* Task statement: Search the data for "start" and copy every matching line.

* Available data:
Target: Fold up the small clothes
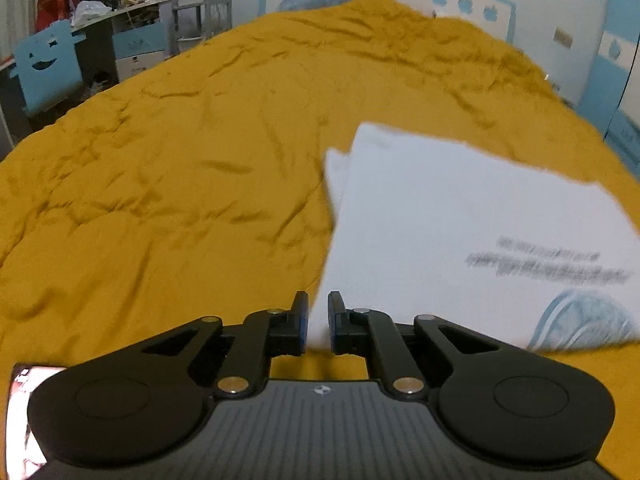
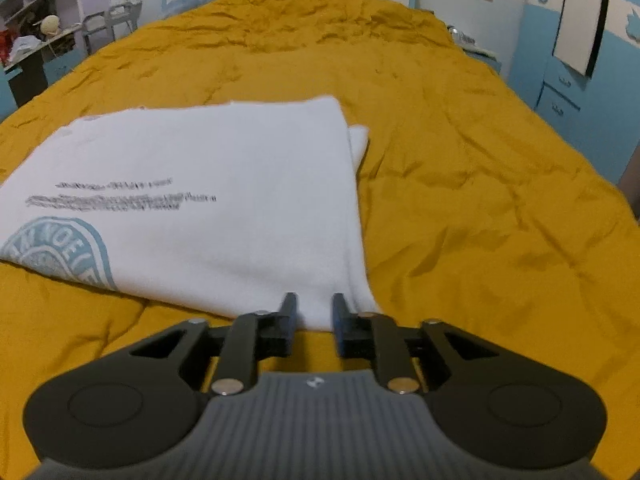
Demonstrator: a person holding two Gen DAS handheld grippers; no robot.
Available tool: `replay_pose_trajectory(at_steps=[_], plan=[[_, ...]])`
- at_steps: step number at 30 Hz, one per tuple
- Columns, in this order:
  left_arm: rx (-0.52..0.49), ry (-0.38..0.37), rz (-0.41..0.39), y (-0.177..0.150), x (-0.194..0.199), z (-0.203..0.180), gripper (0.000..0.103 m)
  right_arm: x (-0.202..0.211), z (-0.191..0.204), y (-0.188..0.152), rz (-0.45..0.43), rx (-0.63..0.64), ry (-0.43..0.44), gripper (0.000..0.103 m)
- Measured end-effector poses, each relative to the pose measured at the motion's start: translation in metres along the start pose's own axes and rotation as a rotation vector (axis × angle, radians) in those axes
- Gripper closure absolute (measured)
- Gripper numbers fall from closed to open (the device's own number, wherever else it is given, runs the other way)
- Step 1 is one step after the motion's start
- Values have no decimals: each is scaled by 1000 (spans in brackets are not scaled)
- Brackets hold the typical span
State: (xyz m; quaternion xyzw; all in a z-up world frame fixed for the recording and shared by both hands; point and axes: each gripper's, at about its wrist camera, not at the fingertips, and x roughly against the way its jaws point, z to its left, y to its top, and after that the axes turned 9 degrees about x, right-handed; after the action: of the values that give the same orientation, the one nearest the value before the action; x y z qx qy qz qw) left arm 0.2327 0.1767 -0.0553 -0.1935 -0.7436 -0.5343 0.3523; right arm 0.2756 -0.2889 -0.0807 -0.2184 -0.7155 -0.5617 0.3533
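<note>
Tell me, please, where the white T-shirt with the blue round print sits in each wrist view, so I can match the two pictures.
Left wrist view: the white T-shirt fills the right half, its near corner between the left claw fingers.
Right wrist view: it fills the left and centre, its near corner at the right claw.
Shared landmark: the blue round print.

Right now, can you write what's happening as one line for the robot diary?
step: folding white T-shirt | left gripper: shut on near corner | right gripper: at other near corner, grip unclear | surface: mustard bedspread
</note>
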Motion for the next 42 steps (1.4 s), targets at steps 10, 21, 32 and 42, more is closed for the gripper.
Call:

* Result of the task:
- Measured end-effector poses, each relative to the pose measured at the motion's start: translation in metres along the start pose's own axes and rotation as a rotation vector (axis × angle, radians) in those axes
- Step 1 is one step after the motion's start

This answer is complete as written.